Mothers and small children are socially vulnerable and childless people are in a far easier position in society. It would absolutely not be 'punching down', and the 'be kind' 'have empathy' and 'be nice' squad need to realise this goes both ways. If you can't manage to be decent to a mother struggling with two small children you can't really demand any kind of special consideration yourself. OP isn't asking much, just not to have someone making snide digs at her just because she's a mother.

Autumnleaves89 · 28/12/2023 19:30

Mariposistaa · 28/12/2023 19:29

Refusing to go to bed for 2 hours, squeezing toothpaste and smearing it everywhere despite being told not to several times and rubbing yogurt all over someone? I don’t think it’s your SIL who is the problem in this family hahahaha

Also it’s quite possible to breastfeed a baby and retrieve a tube of toothpaste from a toddler.

mynamechangemyrules · 28/12/2023 19:30

stillavid · 28/12/2023 18:41

God, I have 3 dc and pretty much agree with everything SIL said.

Same! And then read OP's intervention saying about how it's a privilege to be hugged by a child covered in yoghurt and am fully on SIL's side of this debate.

If it really bothers you OP, don't tune in to it. Rise above but don't make it a thing.

I think she may be sad she hasn't had children and this is how she projects (but also she's right and it's a tough old slog for anything from 18 years onwards...)

mamacorn1 · 28/12/2023 19:31

I’d laugh it off with a sly dig of my own “ well parenting is not for everyone! You have to be selfless for a start …” then leave it.
she is clearly sad she doesn’t have kids, and is looking to “prove” to you all it doesn’t matter when it’s obvious it does.
don’t start a row, just subtly fire back and laugh it off.

SiennaMillar · 28/12/2023 19:31

Sirzy · 28/12/2023 18:31

That to me sounds like she is trying to convince herself she isn’t upset she hasn’t got children

Completely agree with this. She’s trying to justify her childlessness. Or in other words: she’s jealous.

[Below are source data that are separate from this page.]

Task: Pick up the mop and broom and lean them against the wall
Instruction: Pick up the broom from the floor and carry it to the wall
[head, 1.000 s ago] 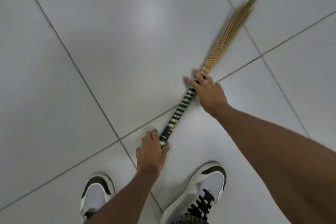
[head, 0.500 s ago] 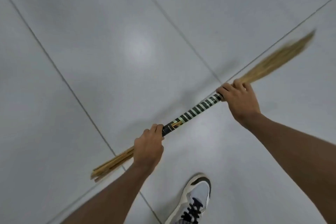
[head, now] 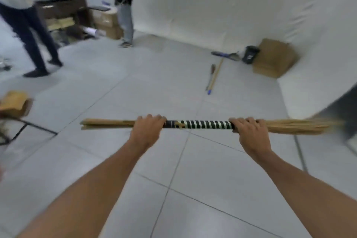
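Observation:
I hold a straw broom (head: 199, 124) level in front of me, its black-and-white striped grip between my hands, bristles pointing right. My left hand (head: 147, 128) is closed around it left of the stripes. My right hand (head: 249, 133) is closed around it where the bristles start. Farther off, a mop (head: 217, 72) with a pale wooden handle and blue head lies flat on the tiled floor near the white wall (head: 212, 6).
A cardboard box (head: 274, 58) and a small black bin (head: 250, 54) stand in the far corner. Two people stand at the back left, near a dark desk (head: 61, 8) and stacked boxes. A chair with brown padding (head: 14, 102) is at the left edge.
The broom has come up off the floor and turned level at arm's height. My view has lifted from the tiles and my shoes to the room ahead.

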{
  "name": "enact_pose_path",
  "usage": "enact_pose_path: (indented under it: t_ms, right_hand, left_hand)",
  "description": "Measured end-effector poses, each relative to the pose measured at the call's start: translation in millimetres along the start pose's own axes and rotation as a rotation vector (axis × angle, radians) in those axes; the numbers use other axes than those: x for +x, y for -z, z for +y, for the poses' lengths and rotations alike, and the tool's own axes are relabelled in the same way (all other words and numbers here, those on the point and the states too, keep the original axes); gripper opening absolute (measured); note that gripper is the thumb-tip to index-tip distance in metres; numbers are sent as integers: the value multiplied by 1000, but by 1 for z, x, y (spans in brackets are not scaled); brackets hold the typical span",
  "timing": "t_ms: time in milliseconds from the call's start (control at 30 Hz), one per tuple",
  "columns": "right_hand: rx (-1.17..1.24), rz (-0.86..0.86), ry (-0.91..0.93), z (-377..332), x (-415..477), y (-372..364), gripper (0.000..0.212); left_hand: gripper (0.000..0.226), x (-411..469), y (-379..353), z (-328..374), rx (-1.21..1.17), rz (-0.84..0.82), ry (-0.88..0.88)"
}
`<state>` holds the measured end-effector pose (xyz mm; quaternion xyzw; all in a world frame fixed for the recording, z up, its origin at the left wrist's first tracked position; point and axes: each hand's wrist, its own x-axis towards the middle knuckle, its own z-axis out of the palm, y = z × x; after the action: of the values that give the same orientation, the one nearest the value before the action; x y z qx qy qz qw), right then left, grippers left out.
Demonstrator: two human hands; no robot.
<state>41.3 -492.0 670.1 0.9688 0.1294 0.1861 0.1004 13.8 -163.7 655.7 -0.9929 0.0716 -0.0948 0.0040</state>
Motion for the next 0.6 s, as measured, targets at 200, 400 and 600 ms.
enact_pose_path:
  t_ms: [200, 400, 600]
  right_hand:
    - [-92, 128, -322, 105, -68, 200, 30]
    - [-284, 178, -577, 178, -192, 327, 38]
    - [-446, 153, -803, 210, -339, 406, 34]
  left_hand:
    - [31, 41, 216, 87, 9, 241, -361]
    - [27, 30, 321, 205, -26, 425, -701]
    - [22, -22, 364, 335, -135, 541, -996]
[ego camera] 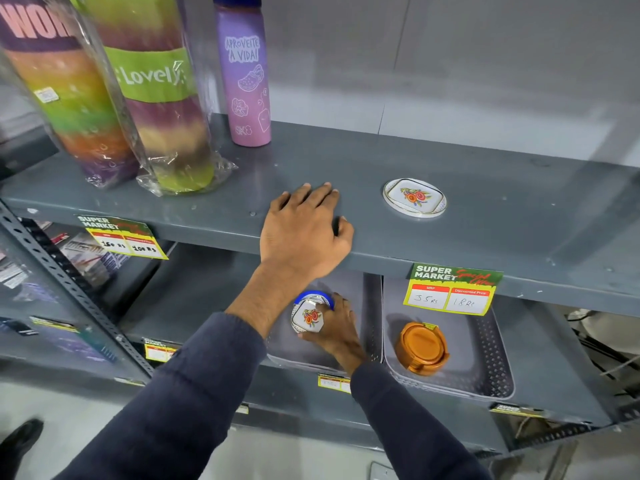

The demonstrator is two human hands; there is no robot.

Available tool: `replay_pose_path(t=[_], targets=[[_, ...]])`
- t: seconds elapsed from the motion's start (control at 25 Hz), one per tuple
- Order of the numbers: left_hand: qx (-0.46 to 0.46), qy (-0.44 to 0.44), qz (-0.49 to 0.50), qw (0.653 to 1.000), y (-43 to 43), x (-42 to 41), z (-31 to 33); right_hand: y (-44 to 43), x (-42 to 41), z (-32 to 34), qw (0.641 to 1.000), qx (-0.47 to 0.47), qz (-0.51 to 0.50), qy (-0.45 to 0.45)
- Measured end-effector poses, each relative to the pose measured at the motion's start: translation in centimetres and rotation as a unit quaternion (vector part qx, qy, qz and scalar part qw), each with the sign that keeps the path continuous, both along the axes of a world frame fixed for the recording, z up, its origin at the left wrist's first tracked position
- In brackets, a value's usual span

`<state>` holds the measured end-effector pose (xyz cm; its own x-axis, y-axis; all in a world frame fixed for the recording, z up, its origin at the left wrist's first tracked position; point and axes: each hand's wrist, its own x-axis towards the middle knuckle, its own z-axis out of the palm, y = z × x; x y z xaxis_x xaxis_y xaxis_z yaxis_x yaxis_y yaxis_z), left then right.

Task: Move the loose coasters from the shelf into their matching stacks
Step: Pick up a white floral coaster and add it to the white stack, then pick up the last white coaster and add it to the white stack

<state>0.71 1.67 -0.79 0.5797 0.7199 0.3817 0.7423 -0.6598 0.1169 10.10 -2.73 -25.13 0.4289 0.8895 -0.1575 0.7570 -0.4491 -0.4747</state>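
Observation:
A loose white coaster [414, 197] with a floral print lies flat on the upper grey shelf [502, 209], right of my left hand [304, 230]. That hand rests palm down on the shelf's front edge, fingers spread, holding nothing. On the lower shelf my right hand [334, 327] grips a matching white floral coaster [308, 317] over a blue-rimmed stack [313, 295] inside the left grey tray [372, 327]. An orange coaster stack [422, 348] stands in the right grey tray [485, 351].
Two tall plastic-wrapped striped bottles [149, 98] and a purple bottle [247, 81] stand at the upper shelf's left. Price tags [450, 292] hang from the shelf edges. A slotted upright [59, 271] runs down the left, with packaged goods behind it.

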Motion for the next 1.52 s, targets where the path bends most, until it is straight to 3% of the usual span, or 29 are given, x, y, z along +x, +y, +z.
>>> replay_pose_path(t=[0.44, 0.52, 0.64, 0.72, 0.84, 0.96, 1.0, 1.08, 1.2, 1.28, 1.36, 1.52], targets=[[-0.006, 0.0, 0.001, 1.0, 0.2, -0.1, -0.1, 0.1, 0.7, 0.2, 0.997, -0.012, 0.042, -0.071], [-0.01, 0.005, -0.004, 1.0, 0.1, -0.1, 0.0, -0.9, 0.5, 1.6, 0.998, 0.022, 0.025, -0.048], [-0.022, 0.01, -0.006, 1.0, 0.0, -0.2, 0.1, -4.3, -0.8, 5.7, 0.986, 0.159, 0.01, -0.04], [-0.025, 0.012, -0.005, 1.0, 0.0, -0.3, 0.1, -7.3, -1.7, 8.7, 0.947, 0.316, 0.029, -0.048], [-0.026, 0.018, -0.01, 0.999, -0.2, -0.3, 0.1, -10.8, -2.3, 14.3, 0.841, 0.533, 0.05, -0.081], [-0.029, 0.016, -0.013, 0.999, -0.2, -0.3, 0.2, -11.0, -0.7, 21.0, 0.787, 0.611, 0.02, -0.086], [-0.029, 0.017, -0.012, 0.999, -0.3, -0.3, 0.3, -10.5, 0.4, 23.0, 0.787, 0.612, -0.001, -0.084], [-0.031, 0.017, -0.008, 0.999, -0.4, -0.4, 0.4, -9.0, 2.7, 26.2, 0.823, 0.562, -0.045, -0.07], [-0.028, 0.013, -0.008, 0.999, -0.5, -0.4, 0.5, -6.4, 6.2, 28.2, 0.925, 0.351, -0.133, -0.061], [-0.027, 0.01, -0.009, 1.0, -0.5, -0.4, 0.6, -5.1, 7.3, 28.1, 0.959, 0.219, -0.174, -0.05], [-0.027, 0.009, -0.008, 1.0, -0.4, -0.4, 0.5, -4.2, 7.8, 27.3, 0.967, 0.173, -0.182, -0.052], [-0.027, 0.006, -0.01, 1.0, -0.4, -0.5, 0.5, -3.7, 8.2, 26.6, 0.958, 0.216, -0.185, -0.047]])
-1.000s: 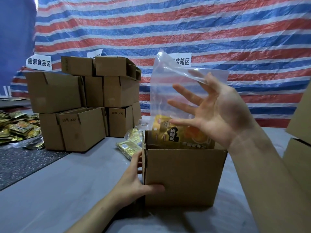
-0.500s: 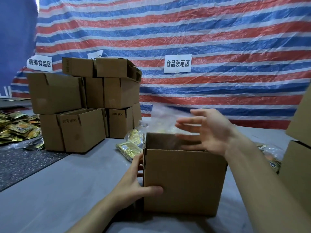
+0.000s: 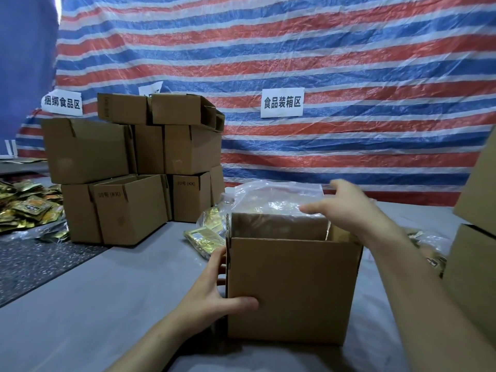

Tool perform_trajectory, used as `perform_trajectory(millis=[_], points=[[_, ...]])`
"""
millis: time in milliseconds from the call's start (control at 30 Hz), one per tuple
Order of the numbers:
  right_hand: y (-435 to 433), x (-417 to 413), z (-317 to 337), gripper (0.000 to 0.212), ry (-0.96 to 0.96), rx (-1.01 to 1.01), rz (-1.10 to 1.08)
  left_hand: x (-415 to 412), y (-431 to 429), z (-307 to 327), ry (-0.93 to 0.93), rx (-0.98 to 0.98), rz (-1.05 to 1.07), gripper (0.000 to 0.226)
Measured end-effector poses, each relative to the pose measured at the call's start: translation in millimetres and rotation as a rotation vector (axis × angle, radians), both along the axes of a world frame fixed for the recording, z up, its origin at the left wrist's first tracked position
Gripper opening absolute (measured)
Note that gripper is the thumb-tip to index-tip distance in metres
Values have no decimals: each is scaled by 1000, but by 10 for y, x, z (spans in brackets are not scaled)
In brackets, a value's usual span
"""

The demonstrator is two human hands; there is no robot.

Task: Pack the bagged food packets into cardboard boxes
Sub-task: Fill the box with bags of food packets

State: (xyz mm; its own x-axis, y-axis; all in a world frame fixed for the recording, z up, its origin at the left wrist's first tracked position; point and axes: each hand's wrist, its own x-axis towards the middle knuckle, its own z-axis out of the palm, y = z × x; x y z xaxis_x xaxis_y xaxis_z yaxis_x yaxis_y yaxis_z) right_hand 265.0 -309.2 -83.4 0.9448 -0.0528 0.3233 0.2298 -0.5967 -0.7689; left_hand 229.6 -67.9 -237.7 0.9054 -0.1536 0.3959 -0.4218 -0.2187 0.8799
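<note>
Bagged food packets (image 3: 271, 201) poke from the cardboard box (image 3: 292, 288) at lower centre; left hand (image 3: 212, 299) grips its corner, right hand (image 3: 349, 208) presses them, fingers straight.

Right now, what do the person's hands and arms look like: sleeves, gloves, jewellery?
Both are bare. The left hand and right hand wear no gloves, rings or watch, and no sleeve shows on either forearm up to the frame edge.

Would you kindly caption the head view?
Left hand grips the cardboard box; right hand presses the clear bag into it.
</note>
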Motion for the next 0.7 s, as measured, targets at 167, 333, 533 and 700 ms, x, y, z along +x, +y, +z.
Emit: perform_trajectory(millis=[167, 333, 533, 700], points=[[-106, 19, 57, 70, -17, 261, 127, -9, -2, 13, 7, -6, -5, 102], [-195, -140, 183, 34, -177, 219, 337, -11, 4, 9, 20, -35, -24, 103], [-272, -323, 319, 17, 69, -207, 596, 19, -6, -25, 41, -82, -44, 100], [-95, -414, 363, 32, 47, -406, 448, 59, 16, -48, 46, -66, -32, 106]])
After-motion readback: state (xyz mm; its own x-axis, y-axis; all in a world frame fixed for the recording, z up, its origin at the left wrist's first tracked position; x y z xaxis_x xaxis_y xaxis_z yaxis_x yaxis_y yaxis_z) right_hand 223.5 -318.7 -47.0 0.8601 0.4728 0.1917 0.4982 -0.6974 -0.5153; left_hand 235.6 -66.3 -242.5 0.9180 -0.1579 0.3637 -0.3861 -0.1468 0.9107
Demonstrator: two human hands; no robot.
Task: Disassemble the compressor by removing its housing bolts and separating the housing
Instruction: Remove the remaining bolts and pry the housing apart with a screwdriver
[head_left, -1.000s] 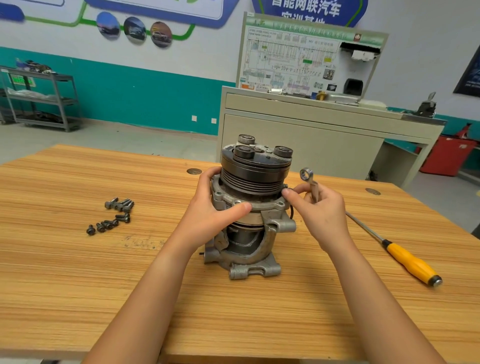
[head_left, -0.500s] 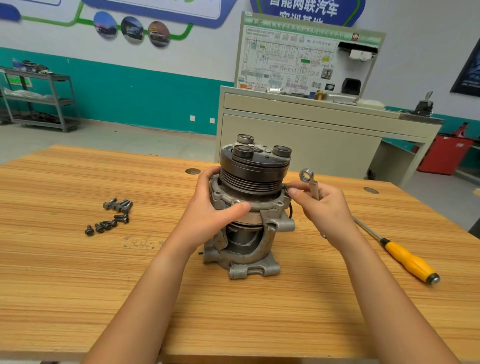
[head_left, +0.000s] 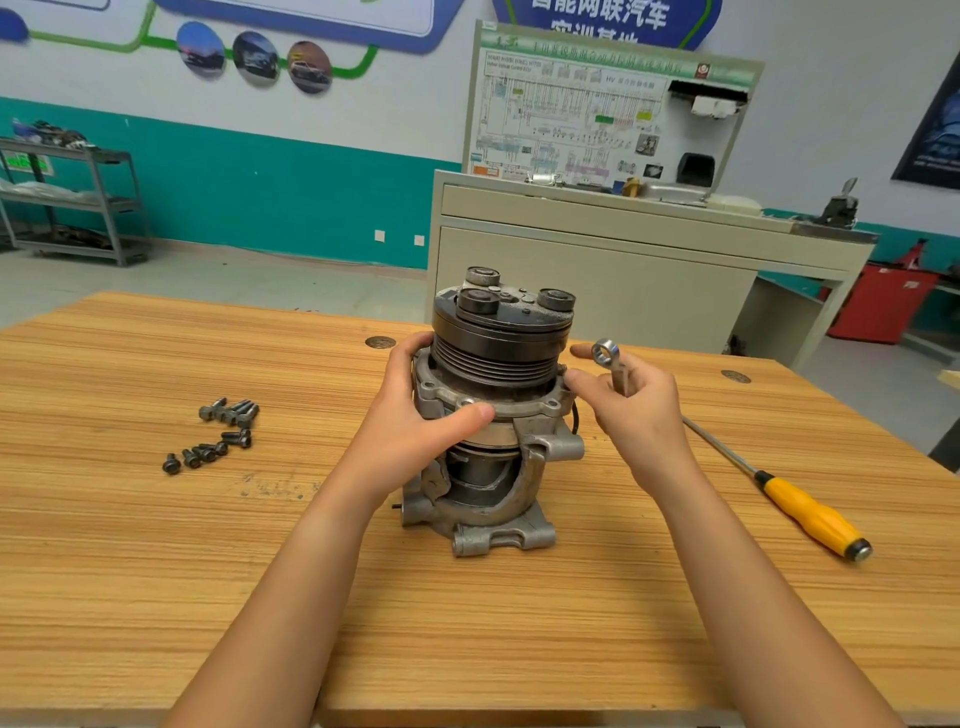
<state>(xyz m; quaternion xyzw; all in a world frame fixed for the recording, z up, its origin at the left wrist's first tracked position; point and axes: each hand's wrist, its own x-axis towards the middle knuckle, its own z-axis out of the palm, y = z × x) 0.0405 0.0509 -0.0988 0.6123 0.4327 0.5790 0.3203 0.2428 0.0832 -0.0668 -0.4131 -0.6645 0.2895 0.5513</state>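
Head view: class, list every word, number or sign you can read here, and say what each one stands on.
"智能网联汽车": blue wall sign, top clipped.
"实训基地": same sign, bottom hidden behind the diagram board.
"HV": diagram board; its other print is too small to read.
Blurred: green shelf label, dark poster.
No text visible: compressor, wrench.

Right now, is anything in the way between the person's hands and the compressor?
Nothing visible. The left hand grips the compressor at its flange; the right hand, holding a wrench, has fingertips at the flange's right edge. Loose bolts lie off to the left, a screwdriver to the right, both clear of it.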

zaazaazoo · 28/12/2023 19:31

@ChillysWaterBottle Mothers and small children are socially vulnerable and childless people are in a far easier position in society. It would absolutely not be 'punching down', and the 'be kind' 'have empathy' and 'be nice' squad need to realise this goes both ways. If you can't manage to be decent to a mother struggling with two small children you can't really demand any kind of special consideration yourself. OP isn't asking much, just not to have someone making snide digs at her just because she's a mother.
I agree. She sounds like really hard work.

Waffle19 · 28/12/2023 19:32

Literally all of those comments are fine. Also just unlatch the baby and stop the 2yo squeezing toothpaste everywhere.

Livelovebehappy · 28/12/2023 19:34

You’re over analysing everything she says. I have children but say similar in jest. Your dcs will only be upset if they see you stressing and upset. I couldn’t be arsed to give any of those comments headspace. Sounds exhausting.

cornonthesnob · 28/12/2023 19:35

hmln · 28/12/2023 18:33

Well I'd say putting my child to bed isn't wasting my evening and if my child runs to hug me (or DH) I'd say that's the biggest privilege in my life! Whether he's covered in yogurt or not.
And I don't want him to hear, after he's hugged me (or DH) that this is annoying. It's not.

It's a privilege to YOU, no one else.

It's not wasting YOUR evening, no one else's.

Their your kids, your kids don't mean what they mean to you, to anyone else.

She's said facts. Your kids aren't the centre of everyone's universe and she hasn't criticised your parenting or children at all.